Handball-Oberliga Frauen Termin passt der HSG Böblingen/Sindelfingen nicht wirklich in den Kram

Neu bei der HSG Böblingen/Sindelfingen: Julia Zeller (re.) kommt vom TSV Köngen, wird aber gegen ihr altes Team noch nicht eingesetzt. Foto: Eibner/Daniele La Rocca

Welche Auswirkungen hatte die lange Pause auf die Oberliga-Handballerinnen der HSG Böblingen/Sindelfingen? Und wie macht es sich bemerkbar, dass sie bereits am Donnerstagabend antreten?

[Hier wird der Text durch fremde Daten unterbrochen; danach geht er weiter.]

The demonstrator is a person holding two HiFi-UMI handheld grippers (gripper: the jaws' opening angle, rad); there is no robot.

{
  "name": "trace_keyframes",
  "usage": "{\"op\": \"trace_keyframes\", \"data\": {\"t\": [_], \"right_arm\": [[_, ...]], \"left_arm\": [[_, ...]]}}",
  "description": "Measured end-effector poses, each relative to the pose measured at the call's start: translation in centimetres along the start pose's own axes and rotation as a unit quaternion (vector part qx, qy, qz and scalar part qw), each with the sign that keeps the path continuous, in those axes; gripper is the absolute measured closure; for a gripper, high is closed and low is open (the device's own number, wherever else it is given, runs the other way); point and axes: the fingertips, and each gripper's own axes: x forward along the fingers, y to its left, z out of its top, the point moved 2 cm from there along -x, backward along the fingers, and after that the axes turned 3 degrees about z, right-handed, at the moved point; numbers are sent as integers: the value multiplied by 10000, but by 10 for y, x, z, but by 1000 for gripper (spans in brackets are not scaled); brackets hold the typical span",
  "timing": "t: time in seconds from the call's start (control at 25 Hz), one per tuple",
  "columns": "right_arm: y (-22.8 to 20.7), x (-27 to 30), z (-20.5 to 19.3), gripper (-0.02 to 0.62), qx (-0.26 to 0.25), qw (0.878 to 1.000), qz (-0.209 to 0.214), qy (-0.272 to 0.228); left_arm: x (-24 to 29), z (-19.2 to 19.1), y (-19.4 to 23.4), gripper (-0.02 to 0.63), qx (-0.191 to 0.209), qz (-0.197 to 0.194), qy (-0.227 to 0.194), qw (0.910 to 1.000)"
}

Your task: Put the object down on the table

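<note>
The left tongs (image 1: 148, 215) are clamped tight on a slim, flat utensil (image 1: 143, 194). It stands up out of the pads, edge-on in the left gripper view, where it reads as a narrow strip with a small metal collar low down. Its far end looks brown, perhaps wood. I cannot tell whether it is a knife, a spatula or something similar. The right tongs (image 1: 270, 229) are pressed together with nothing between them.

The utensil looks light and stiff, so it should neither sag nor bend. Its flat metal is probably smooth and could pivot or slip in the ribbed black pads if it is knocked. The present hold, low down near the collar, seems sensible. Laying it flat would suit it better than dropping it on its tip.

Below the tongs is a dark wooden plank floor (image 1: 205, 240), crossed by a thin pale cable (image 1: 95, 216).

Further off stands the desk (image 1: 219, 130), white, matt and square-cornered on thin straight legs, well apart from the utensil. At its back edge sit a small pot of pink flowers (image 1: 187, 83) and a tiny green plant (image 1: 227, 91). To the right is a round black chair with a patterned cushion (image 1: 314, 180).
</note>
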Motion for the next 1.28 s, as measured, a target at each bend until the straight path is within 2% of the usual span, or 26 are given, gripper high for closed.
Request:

Die Handballerinnen der HSG Böblingen/Sindelfingen können es kaum erwarten, dass auch sie endlich in die Oberliga-Rückrunde starten. „Die Pause war eindeutig zu lang“, findet Trainer Mischa Herok.

 

Gleichzeitig passt ihm der Termin für die Partie beim TSV Köngen nicht so ganz in den Kram. Wegen Hallenengpässen kann sie nicht am Wochenende stattfinden. Also gab es einige Diskussionen, ehe das Duell auf Donnerstagabend (20.30 Uhr) verlegt wurde.

BöSis müssen beim TSV Köngen einen Kaltstart hinlegen

„Für den Gegner ist das ein klarer Vorteil“, vermutet Herok. Der Gegner hat in diesem Jahr bereits zwei Begegnungen absolviert, während die Gäste einen Kaltstart hinlegen müssen. Dummerweise konnten sie auch die längere Vorbereitungszeit nicht zu ihrem Vorteil nutzen. „Zuletzt hat die Krankheitswelle zugeschlagen“, erklärt Herok.

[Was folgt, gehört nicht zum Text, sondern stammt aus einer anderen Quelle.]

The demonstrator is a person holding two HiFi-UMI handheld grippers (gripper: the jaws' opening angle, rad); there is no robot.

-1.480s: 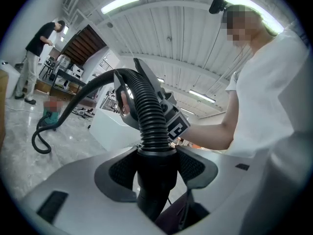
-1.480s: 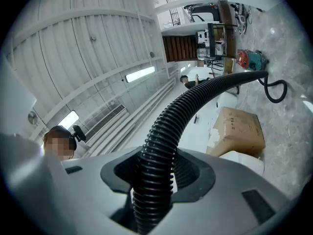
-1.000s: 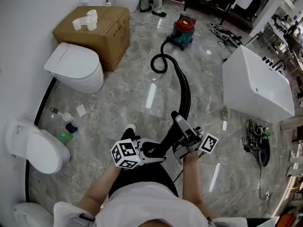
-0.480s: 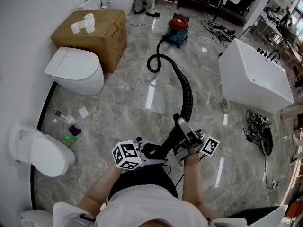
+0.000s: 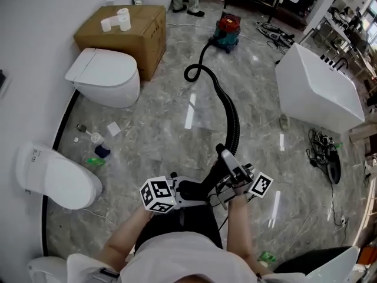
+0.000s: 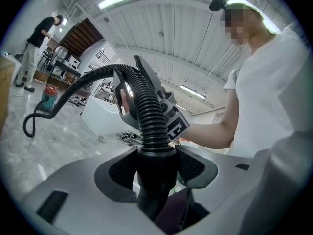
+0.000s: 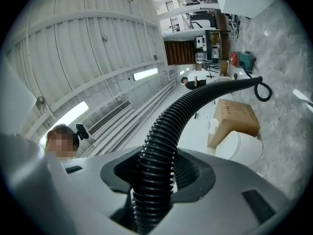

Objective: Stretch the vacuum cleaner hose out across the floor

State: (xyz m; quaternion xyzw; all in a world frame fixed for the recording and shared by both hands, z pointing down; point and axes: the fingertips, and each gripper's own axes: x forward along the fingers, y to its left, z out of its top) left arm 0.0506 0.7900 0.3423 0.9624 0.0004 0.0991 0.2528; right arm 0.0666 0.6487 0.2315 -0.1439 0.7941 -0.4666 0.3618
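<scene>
Both grippers have moved back over the floor (image 5: 159, 128), away from the vacuum cleaner (image 5: 227, 30) at its far end, and the black hose (image 5: 231, 119) has been drawn along with them, its long run a little straighter. The left gripper (image 5: 189, 191) keeps its jaws pinched on the hose's smooth end cuff, and the right gripper (image 5: 225, 158) keeps its jaws pinched on the ribbed part just ahead of it. One loop (image 5: 194, 72) still curls near the vacuum cleaner, so the stretch looks unfinished and more pulling seems needed.
</scene>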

Wieder da: Kira Stoll (Mitte) ist zurück von ihrem Auslandssemester. Foto: Marco Iker

Nun sieht es allerdings wieder ein bisschen besser auf. Lediglich Sophie Hilf ist immer noch krank. Dafür ist Kira Stoll von ihrem Auslandssemester zurückgekehrt. Darüber hinaus gibt es einen echten Neuzugang: Julia Zeller hat sich den BöSis und damit unter anderem ihrer Schwester Lena Zeller angeschlossen. Ein Wechsel, der gleichzeitig ein bisschen Brisanz mitbringt: Im Hinspiel traf sie nämlich noch fünfmal für den kommenden Kontrahenten. Deshalb haben sich beide Teams darauf geeinigt, dass sie noch nicht für ihre neue Mannschaft auflaufen wird.

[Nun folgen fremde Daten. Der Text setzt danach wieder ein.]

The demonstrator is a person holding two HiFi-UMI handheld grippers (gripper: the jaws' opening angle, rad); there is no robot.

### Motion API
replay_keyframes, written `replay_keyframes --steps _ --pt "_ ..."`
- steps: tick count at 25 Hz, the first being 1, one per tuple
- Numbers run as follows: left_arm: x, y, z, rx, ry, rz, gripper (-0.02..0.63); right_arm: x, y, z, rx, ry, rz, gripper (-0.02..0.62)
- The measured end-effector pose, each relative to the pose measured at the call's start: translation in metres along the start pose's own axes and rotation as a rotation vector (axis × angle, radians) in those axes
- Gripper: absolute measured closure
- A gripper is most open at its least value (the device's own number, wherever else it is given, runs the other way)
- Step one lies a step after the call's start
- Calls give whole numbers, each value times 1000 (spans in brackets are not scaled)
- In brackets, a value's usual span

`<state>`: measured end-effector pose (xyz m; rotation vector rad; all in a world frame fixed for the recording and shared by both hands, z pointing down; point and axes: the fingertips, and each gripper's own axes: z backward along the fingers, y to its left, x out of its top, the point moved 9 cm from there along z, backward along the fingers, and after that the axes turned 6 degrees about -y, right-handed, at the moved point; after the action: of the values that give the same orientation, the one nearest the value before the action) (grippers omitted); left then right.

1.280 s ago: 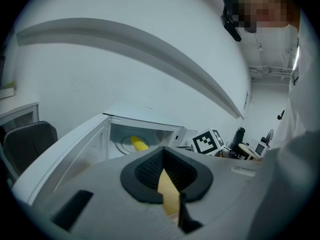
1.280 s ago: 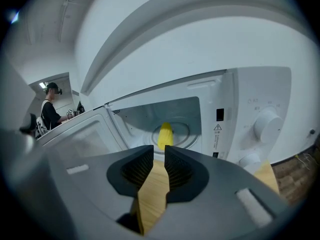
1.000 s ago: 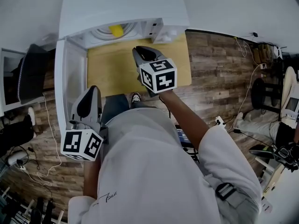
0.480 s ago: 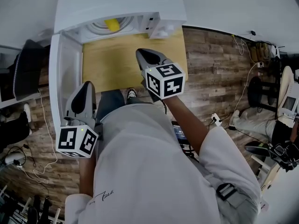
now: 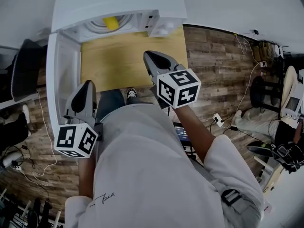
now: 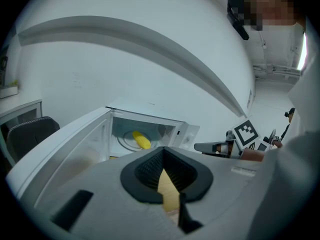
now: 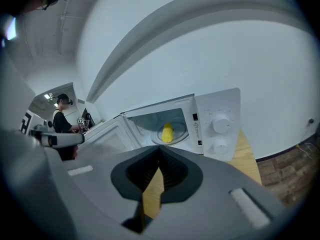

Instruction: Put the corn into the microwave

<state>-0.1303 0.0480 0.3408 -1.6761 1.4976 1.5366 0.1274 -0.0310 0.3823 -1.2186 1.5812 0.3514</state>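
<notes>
Up at twelve o'clock in the head view, the white box-shaped microwave (image 5: 118,4) stands at the far end of the pale wooden desk (image 5: 133,65), with its white door (image 5: 59,80) swung wide on the nine o'clock side. The short yellow cob of corn (image 5: 111,23) lies inside the cavity on the round glass turntable (image 5: 126,20). My left hand-held gripper (image 5: 88,84) hangs at about seven o'clock from the corn, near the open door. My right hand-held gripper (image 5: 148,56) sits at about five o'clock from it, over the desk and well apart from the oven mouth.

Along the left gripper view, my jaws are drawn together with only a thin wedge of desk showing between the black pads, and nothing is held. The corn shows at eleven o'clock above the jaw tips, inside the cavity.

Along the right gripper view, the jaws are likewise closed and empty. The corn rests on the turntable almost straight up at twelve o'clock from the tips, with the two white round knobs (image 7: 220,125) off at two o'clock.

As I judge it, the placing is done: the corn is in the microwave and neither hand-held gripper touches it. All that seems left is shutting the door, which the task itself does not ask for.
</notes>
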Motion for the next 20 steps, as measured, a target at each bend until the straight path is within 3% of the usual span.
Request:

Die HSG weiß dennoch, was auf sie zukommt. „Wir kennen die Köngenerinnen gut und wissen, dass sie uns nichts schenken werden. Wir werden ordentlich einstecken müssen“,vermutet der Coach. Auf der anderen Seite weiß er: Wenn die Abwehr genauso gut steht wie in der Hinrunde, stehen die Chancen in jedem Aufeinandertreffen gut.